Task brief>
Wherever a line of the records contains "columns", copy that line.

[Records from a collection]
* * *

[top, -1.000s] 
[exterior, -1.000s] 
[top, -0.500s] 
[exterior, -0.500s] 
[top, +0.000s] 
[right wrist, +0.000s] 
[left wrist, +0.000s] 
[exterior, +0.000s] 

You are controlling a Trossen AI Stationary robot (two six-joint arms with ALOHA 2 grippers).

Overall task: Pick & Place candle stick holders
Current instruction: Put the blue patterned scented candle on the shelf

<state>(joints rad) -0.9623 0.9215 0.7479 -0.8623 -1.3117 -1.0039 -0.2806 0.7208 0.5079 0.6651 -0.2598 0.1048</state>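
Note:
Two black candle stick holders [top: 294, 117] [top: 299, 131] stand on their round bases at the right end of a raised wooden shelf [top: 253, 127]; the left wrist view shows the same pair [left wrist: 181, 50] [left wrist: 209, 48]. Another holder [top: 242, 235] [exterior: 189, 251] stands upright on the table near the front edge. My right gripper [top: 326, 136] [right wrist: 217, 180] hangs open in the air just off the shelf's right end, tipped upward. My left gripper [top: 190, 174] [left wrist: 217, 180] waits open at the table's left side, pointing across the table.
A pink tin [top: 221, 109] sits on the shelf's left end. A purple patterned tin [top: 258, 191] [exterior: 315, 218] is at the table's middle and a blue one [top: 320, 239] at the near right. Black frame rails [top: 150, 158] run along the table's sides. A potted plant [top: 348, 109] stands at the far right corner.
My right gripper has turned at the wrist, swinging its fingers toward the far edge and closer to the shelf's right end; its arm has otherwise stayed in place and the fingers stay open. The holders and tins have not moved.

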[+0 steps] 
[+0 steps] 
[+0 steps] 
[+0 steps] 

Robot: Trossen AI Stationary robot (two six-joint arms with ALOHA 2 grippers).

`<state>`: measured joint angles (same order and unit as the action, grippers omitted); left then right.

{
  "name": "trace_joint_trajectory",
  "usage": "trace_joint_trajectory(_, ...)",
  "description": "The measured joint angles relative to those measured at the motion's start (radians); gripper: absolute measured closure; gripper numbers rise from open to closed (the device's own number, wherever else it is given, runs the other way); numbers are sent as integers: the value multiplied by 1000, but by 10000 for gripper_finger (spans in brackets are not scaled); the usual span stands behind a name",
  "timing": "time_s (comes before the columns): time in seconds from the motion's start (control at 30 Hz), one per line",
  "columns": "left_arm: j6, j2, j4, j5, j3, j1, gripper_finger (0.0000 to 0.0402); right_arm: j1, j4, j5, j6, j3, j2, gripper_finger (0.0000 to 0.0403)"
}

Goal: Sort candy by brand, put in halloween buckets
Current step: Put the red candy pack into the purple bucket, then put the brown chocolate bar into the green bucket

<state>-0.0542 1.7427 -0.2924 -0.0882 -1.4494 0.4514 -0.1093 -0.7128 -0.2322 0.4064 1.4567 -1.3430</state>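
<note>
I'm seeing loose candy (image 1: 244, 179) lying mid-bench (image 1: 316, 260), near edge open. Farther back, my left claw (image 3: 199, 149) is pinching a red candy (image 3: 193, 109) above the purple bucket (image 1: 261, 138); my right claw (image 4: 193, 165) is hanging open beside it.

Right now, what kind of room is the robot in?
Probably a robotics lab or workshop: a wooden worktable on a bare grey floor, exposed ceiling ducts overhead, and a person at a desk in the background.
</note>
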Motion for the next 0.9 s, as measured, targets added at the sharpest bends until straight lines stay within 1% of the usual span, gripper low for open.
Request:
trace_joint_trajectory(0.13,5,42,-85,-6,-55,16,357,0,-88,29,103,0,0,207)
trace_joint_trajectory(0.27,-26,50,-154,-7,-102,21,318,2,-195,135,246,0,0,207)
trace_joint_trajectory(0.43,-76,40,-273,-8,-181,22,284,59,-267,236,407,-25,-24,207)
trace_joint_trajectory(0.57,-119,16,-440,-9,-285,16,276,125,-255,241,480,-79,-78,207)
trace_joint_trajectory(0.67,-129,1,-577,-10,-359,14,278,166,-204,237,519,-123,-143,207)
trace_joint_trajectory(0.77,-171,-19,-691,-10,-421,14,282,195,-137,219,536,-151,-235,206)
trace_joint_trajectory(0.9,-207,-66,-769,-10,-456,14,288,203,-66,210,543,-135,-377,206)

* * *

Result of this task>
  "timing": "time_s (comes before the columns): time in seconds from the motion's start (control at 30 Hz), one per line",
  "columns": "left_arm: j6, j2, j4, j5, j3, j1, gripper_finger (0.0000 to 0.0402); right_arm: j1, j4, j5, j6, j3, j2, gripper_finger (0.0000 to 0.0403)"

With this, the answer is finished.